Antigenic and immunogenic properties of truncated VP28 protein of white spot syndrome virus in Procambarus clarkii

Previous studies identify VP28 envelope protein of white spot syndrome virus (WSSV) as its main antigenic protein. Although implicated in viral infectivity, its functional role remains unclear. In the current study, we described the production of polyclonal antibodies to recombinant truncated VP28 proteins including deleted N-terminal (rVP28ΔN), C-terminal (rVP28ΔC) and middle (rVP28ΔM). In antigenicity assays, antibodies developed from VP28 truncations lacking the N-terminal or middle regions showed significantly lowered neutralization of WSSV in crayfish, Procambarus clarkii. Further immunogenicity analysis showed reduced relative percent survival (RPS) in crayfish vaccinating with these truncations before challenge with WSSV. These results indicated that N-terminal (residues 1–27) and middle region (residues 35–95) were essential to maintain the neutralizing linear epitopes of VP28 and responsible in eliciting immune response.

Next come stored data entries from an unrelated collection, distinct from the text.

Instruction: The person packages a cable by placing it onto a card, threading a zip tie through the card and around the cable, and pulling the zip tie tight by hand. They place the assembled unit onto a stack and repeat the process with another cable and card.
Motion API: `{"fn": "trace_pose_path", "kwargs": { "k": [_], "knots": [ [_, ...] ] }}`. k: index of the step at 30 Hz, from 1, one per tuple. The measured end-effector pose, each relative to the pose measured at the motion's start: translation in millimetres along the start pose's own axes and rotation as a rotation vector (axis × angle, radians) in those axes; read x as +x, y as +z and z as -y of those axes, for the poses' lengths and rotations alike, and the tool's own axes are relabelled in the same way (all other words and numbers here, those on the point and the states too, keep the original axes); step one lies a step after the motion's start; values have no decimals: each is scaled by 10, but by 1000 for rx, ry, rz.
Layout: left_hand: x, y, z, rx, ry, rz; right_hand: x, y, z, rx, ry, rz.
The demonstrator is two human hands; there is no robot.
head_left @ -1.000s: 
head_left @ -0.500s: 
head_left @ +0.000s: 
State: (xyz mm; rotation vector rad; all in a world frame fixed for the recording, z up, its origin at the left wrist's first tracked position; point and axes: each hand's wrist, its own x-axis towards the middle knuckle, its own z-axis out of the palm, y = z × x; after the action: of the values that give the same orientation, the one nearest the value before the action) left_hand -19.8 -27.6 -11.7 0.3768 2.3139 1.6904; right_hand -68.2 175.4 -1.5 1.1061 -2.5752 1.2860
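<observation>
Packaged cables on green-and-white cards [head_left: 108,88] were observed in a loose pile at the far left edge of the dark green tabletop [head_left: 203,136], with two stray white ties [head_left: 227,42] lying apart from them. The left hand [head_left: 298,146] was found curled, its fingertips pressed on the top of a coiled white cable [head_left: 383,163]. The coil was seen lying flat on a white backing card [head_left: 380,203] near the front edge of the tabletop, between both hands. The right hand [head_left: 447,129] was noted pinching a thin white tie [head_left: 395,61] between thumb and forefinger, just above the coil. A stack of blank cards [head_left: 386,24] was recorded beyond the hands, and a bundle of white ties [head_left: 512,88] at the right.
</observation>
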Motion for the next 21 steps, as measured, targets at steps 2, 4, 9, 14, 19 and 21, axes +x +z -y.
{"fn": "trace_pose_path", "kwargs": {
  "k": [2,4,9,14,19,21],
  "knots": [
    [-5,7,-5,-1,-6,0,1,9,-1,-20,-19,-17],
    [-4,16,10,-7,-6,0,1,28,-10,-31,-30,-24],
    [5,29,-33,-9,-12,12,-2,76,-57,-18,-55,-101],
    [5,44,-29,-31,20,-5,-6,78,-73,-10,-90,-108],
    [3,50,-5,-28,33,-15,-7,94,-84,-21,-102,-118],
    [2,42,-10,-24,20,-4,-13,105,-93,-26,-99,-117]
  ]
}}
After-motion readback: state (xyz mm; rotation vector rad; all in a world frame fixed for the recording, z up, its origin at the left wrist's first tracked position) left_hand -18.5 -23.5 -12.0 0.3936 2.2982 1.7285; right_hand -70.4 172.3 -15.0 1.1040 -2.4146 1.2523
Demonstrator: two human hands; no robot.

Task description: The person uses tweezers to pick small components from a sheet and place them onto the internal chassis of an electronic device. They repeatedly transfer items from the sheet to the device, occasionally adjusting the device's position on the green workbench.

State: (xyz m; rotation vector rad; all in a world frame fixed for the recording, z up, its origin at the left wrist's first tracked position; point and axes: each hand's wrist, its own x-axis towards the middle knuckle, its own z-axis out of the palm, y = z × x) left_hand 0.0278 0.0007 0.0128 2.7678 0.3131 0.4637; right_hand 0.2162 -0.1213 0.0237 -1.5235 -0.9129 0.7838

Thus, it is most likely that these regions are exposed on VP28, and will be useful for rational design of effective vaccines targeting VP28 of WSSV. ► We expressed three truncated VP28 in E. coli and developed polyclonal antibodies. ► We compared neutralization activities in vivo of antibodies against truncated VP28. ► We determined their immunogenicity by vaccinating crayfish before challenge with WSSV. ► N-terminal (1–27aa) and middle (35–95aa) of VP28 were two linear epitopes of VP28.